• [EXERCISE DETAILS]: For the entries below, repeat exactly each line starting with the one that contains "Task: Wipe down" and going on through the one that contains "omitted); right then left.", and no others.

── DATA EXTRACTS ──

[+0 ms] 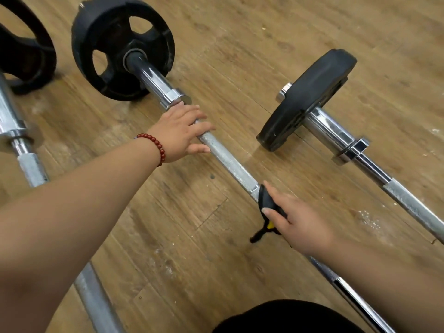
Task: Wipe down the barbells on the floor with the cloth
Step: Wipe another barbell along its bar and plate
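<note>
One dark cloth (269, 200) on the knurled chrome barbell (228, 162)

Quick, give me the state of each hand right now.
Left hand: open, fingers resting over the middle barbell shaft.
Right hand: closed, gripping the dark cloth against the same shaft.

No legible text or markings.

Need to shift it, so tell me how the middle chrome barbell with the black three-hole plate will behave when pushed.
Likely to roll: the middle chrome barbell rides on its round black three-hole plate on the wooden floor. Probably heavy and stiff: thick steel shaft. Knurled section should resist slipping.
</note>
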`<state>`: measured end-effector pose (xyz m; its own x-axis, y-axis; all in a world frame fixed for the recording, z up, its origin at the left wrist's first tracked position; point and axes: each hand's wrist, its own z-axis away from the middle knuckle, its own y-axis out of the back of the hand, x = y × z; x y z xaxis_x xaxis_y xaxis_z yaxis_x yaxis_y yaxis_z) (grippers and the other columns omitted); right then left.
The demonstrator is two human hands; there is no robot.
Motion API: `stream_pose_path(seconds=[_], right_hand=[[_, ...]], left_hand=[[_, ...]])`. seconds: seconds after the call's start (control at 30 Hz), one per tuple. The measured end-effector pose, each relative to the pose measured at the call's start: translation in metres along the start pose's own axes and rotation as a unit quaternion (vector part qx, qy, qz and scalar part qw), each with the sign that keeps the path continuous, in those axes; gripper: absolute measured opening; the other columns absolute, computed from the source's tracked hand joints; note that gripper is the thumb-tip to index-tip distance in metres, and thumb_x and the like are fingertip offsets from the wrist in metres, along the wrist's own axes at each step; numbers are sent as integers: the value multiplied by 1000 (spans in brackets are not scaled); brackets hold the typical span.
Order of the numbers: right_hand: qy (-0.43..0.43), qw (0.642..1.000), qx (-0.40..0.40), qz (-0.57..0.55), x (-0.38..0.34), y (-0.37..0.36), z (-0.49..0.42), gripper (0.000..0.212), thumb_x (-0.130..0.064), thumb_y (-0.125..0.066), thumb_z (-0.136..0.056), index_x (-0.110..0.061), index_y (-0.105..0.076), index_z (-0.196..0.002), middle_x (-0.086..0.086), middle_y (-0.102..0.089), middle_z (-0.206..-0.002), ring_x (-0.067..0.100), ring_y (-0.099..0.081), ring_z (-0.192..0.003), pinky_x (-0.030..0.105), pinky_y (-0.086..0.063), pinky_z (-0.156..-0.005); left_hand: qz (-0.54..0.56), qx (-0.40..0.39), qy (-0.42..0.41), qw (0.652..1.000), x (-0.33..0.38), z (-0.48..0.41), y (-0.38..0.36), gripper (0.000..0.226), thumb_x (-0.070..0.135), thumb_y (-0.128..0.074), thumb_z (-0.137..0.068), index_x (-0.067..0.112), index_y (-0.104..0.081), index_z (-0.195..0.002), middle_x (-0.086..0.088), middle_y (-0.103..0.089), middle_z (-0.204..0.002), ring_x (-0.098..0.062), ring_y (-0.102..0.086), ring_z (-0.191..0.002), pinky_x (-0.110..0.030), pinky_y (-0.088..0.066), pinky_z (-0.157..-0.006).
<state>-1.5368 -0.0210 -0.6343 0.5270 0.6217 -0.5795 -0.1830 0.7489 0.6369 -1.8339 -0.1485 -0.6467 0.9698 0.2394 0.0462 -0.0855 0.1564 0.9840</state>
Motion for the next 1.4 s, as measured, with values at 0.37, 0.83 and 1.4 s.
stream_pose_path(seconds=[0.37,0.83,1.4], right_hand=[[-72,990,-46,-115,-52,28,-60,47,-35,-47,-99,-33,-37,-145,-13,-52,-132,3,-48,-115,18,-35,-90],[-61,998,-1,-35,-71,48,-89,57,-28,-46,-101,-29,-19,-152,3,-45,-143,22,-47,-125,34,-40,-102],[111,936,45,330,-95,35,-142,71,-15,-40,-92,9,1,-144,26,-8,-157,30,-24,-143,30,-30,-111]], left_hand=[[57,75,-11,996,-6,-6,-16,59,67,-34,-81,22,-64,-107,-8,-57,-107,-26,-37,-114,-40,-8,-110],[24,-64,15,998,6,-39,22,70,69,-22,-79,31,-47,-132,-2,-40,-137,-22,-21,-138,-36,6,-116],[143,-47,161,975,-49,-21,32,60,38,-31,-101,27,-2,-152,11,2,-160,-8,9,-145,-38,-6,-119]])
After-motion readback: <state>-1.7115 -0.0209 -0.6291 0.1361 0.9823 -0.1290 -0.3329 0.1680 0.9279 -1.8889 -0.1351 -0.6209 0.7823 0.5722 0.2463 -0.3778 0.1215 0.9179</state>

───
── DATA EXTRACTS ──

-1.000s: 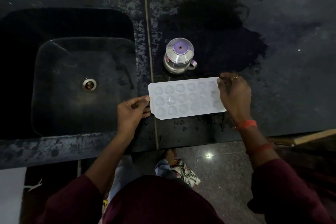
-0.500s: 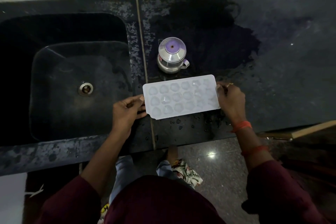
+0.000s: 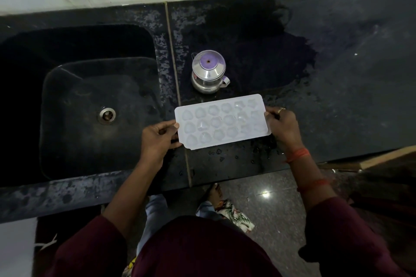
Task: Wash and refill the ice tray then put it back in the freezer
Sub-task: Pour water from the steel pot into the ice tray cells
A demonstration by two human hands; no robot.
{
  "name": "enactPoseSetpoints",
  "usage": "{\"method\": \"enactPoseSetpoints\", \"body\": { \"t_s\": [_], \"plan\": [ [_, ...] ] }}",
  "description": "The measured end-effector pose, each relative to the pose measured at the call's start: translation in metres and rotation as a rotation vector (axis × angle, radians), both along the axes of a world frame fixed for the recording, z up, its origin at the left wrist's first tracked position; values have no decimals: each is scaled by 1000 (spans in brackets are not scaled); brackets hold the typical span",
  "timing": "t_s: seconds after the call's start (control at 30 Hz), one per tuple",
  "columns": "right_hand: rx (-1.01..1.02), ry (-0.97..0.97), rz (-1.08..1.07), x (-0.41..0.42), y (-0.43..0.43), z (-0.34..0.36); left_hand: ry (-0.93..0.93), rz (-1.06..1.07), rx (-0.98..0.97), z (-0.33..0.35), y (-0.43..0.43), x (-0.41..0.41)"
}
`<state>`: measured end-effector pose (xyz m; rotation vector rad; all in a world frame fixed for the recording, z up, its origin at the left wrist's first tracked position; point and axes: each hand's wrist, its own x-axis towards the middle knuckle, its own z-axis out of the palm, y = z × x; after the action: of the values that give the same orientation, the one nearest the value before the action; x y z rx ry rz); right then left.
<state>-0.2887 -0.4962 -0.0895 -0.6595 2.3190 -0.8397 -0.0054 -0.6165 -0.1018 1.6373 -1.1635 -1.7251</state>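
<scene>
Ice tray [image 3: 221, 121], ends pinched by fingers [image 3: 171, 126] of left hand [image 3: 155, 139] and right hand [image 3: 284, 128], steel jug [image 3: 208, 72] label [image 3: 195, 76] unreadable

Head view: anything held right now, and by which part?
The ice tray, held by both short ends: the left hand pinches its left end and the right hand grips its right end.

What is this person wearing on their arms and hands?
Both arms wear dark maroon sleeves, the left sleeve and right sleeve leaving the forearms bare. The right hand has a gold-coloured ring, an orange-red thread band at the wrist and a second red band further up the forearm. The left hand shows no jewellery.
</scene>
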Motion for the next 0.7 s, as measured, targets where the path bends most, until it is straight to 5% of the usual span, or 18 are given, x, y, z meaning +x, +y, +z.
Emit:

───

• [SOLUTION TO THIS TASK]:
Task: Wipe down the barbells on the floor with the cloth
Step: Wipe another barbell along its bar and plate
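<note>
One dark cloth (269, 200) on the knurled chrome barbell (228, 162)

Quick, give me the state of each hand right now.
Left hand: open, fingers resting over the middle barbell shaft.
Right hand: closed, gripping the dark cloth against the same shaft.

No legible text or markings.

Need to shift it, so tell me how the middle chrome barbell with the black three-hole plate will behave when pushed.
Likely to roll: the middle chrome barbell rides on its round black three-hole plate on the wooden floor. Probably heavy and stiff: thick steel shaft. Knurled section should resist slipping.
</note>
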`<state>`: measured end-effector pose (xyz m; its own x-axis, y-axis; all in a world frame fixed for the recording, z up, its origin at the left wrist's first tracked position; point and axes: each hand's wrist, its own z-axis away from the middle knuckle, its own y-axis out of the back of the hand, x = y × z; x y z xaxis_x xaxis_y xaxis_z yaxis_x yaxis_y yaxis_z) (grippers and the other columns omitted); right then left.

Nothing remains to be done in this exercise.